[Prompt]: Reproduce the listing in full, exactly as written, but without images.

[Input data]:

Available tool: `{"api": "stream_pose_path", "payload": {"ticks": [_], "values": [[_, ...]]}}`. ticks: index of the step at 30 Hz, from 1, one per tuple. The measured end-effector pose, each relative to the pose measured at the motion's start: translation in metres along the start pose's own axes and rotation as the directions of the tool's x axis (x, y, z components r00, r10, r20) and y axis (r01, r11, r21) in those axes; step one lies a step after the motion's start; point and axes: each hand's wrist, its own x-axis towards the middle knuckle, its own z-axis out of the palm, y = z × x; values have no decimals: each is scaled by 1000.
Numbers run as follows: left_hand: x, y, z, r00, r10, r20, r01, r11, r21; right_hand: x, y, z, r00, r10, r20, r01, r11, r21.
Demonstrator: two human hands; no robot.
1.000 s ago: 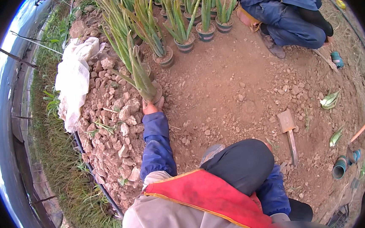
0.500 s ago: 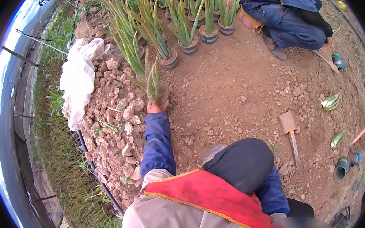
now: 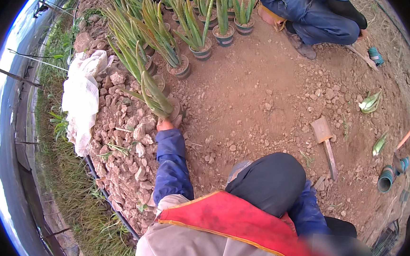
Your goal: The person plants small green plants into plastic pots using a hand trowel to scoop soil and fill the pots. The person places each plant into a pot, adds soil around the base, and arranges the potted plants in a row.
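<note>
My left hand [image 3: 168,122] is closed around the near side of a small pot that holds an aloe plant [image 3: 154,95]. The plant's thick green leaves lean to the left, toward the row of potted aloes [image 3: 174,61] just beyond it. Soil fills the top of this pot, and my fingers are partly hidden by it. Of my right arm only the blue sleeve [image 3: 307,209] shows, beside my bent knee; the right hand itself is out of sight.
A trowel with a wooden handle [image 3: 325,148] lies on the soil to the right. Beyond are loose aloe offsets [image 3: 371,102] and empty green pots [image 3: 385,181]. A person [image 3: 312,26] crouches at the far right. Stones [image 3: 135,132] and a white sack [image 3: 82,98] border the left.
The aloe in my left hand has tipped further left. The whole scene has shifted slightly left in the picture. The trowel and pots have stayed in place on the ground.
</note>
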Motion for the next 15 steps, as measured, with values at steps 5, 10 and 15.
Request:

[Exercise answer]:
Available tool: `{"api": "stream_pose_path", "payload": {"ticks": [_], "values": [[_, ...]]}}`. ticks: index of the step at 30 Hz, from 1, one per tuple. The measured end-effector pose, each relative to the pose measured at the motion's start: translation in metres along the start pose's own axes and rotation as the directions of the tool's x axis (x, y, z components r00, r10, r20) and y axis (r01, r11, r21) in those axes; step one lies a step after the motion's start; point and axes: each hand's wrist, its own x-axis towards the middle knuckle, its own z-axis out of the palm, y = z × x; values have no decimals: each is scaled by 1000.
Numbers run as follows: left_hand: x, y, z, r00, r10, r20, r01, r11, r21; right_hand: x, y, z, r00, r10, r20, r01, r11, r21.
Demonstrator: two human hands; no robot.
1.000 s ago: 
0.500 s ago: 
now: 
Your goal: The person plants small green plants into plastic pots using a hand trowel to scoop soil and fill the pots. The person places each plant into a pot, adds soil around the base, and arranges the potted plants in a row.
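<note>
My left hand [image 3: 168,122] is closed around the near side of a small pot that holds an aloe plant [image 3: 154,95]. The plant's thick green leaves lean to the left, toward the row of potted aloes [image 3: 174,61] just beyond it. Soil fills the top of this pot, and my fingers are partly hidden by it. Of my right arm only the blue sleeve [image 3: 307,209] shows, beside my bent knee; the right hand itself is out of sight.
A trowel with a wooden handle [image 3: 325,148] lies on the soil to the right. Beyond are loose aloe offsets [image 3: 371,102] and empty green pots [image 3: 385,181]. A person [image 3: 312,26] crouches at the far right. Stones [image 3: 135,132] and a white sack [image 3: 82,98] border the left.
The aloe in my left hand has tipped further left. The whole scene has shifted slightly left in the picture. The trowel and pots have stayed in place on the ground.
</note>
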Motion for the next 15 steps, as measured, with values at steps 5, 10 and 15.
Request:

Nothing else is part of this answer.